Task prompt: Please return the entries, omitting and altering nothing.

Source data:
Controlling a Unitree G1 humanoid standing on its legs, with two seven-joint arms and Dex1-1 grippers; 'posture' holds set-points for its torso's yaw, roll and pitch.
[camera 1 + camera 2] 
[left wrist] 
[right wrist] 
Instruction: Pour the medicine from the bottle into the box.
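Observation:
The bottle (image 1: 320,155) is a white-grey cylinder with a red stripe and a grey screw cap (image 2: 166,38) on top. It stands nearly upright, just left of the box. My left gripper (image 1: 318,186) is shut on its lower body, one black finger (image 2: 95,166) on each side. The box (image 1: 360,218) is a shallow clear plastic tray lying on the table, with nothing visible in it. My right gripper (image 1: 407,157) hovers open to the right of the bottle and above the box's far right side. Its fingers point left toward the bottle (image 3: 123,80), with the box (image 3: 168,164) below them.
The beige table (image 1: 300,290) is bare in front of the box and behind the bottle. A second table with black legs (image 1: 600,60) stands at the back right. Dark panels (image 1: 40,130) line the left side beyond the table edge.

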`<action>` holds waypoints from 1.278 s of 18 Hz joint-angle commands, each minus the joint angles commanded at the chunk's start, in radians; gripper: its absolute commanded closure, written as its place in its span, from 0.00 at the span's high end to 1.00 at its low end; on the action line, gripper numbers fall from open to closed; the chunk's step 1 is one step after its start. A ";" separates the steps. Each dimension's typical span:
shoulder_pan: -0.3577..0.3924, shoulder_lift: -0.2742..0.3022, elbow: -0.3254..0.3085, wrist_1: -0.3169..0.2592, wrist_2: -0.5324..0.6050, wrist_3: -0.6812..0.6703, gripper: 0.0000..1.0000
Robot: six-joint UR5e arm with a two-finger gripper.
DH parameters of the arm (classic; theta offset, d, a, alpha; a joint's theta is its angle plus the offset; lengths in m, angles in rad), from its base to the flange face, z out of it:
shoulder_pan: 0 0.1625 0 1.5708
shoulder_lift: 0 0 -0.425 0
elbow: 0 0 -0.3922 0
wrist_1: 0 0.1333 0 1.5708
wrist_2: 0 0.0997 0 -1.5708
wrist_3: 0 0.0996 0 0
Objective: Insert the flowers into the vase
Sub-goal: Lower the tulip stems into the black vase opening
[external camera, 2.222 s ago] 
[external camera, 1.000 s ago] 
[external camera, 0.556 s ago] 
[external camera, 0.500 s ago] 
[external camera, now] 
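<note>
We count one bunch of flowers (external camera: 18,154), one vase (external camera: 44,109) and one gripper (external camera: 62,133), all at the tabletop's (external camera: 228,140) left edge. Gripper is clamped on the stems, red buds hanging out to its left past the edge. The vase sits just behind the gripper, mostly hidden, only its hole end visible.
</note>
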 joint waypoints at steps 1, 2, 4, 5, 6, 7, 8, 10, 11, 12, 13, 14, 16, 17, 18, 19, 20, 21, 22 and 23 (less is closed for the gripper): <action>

Output for this exercise:
Controlling a Unitree G1 humanoid standing on its legs, with two seven-joint arms and Dex1-1 grippers; 'posture' holds set-points for its torso's yaw, roll and pitch.
[camera 1 + camera 2] 
[left wrist] 
[right wrist] 
Instruction: Pour the medicine from the bottle into the box.
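Observation:
The bottle (image 1: 320,155) is a white-grey cylinder with a red stripe and a grey screw cap (image 2: 166,38) on top. It stands nearly upright, just left of the box. My left gripper (image 1: 318,186) is shut on its lower body, one black finger (image 2: 95,166) on each side. The box (image 1: 360,218) is a shallow clear plastic tray lying on the table, with nothing visible in it. My right gripper (image 1: 407,157) hovers open to the right of the bottle and above the box's far right side. Its fingers point left toward the bottle (image 3: 123,80), with the box (image 3: 168,164) below them.
The beige table (image 1: 300,290) is bare in front of the box and behind the bottle. A second table with black legs (image 1: 600,60) stands at the back right. Dark panels (image 1: 40,130) line the left side beyond the table edge.
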
`<action>` holds waypoints from 1.278 s of 18 Hz joint-angle commands, each minus the joint angles commanded at the chunk's start, in radians; gripper: its absolute commanded closure, written as its place in its span, from 0.00 at the span's high end to 1.00 at its low end; on the action line, gripper numbers fall from open to closed; the chunk's step 1 is one step after its start. A ";" separates the steps. Each dimension's typical span:
shoulder_pan: -0.3577..0.3924, shoulder_lift: -0.2742..0.3022, elbow: -0.3254..0.3085, wrist_1: -0.3169..0.2592, wrist_2: -0.5324..0.6050, wrist_3: -0.6812..0.6703, gripper: 0.0000..1.0000
Robot: six-joint UR5e arm with a two-finger gripper.
DH parameters of the arm (classic; theta offset, d, a, alpha; a joint's theta is its angle plus the offset; lengths in m, angles in rad), from its base to the flange face, z out of it:
shoulder_pan: 0 0.1625 0 1.5708
shoulder_lift: 0 0 -0.425 0
elbow: 0 0 -0.3922 0
wrist_1: 0 0.1333 0 1.5708
wrist_2: 0 0.0997 0 -1.5708
wrist_3: 0 0.0996 0 0
Objective: Insert the flowers into the vase
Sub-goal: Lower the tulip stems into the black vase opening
[external camera, 2.222 s ago] 
[external camera, 1.000 s ago] 
[external camera, 0.556 s ago] 
[external camera, 0.500 s ago] 
[external camera, now] 
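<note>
We count one bunch of flowers (external camera: 18,154), one vase (external camera: 44,109) and one gripper (external camera: 62,133), all at the tabletop's (external camera: 228,140) left edge. Gripper is clamped on the stems, red buds hanging out to its left past the edge. The vase sits just behind the gripper, mostly hidden, only its hole end visible.
</note>
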 joint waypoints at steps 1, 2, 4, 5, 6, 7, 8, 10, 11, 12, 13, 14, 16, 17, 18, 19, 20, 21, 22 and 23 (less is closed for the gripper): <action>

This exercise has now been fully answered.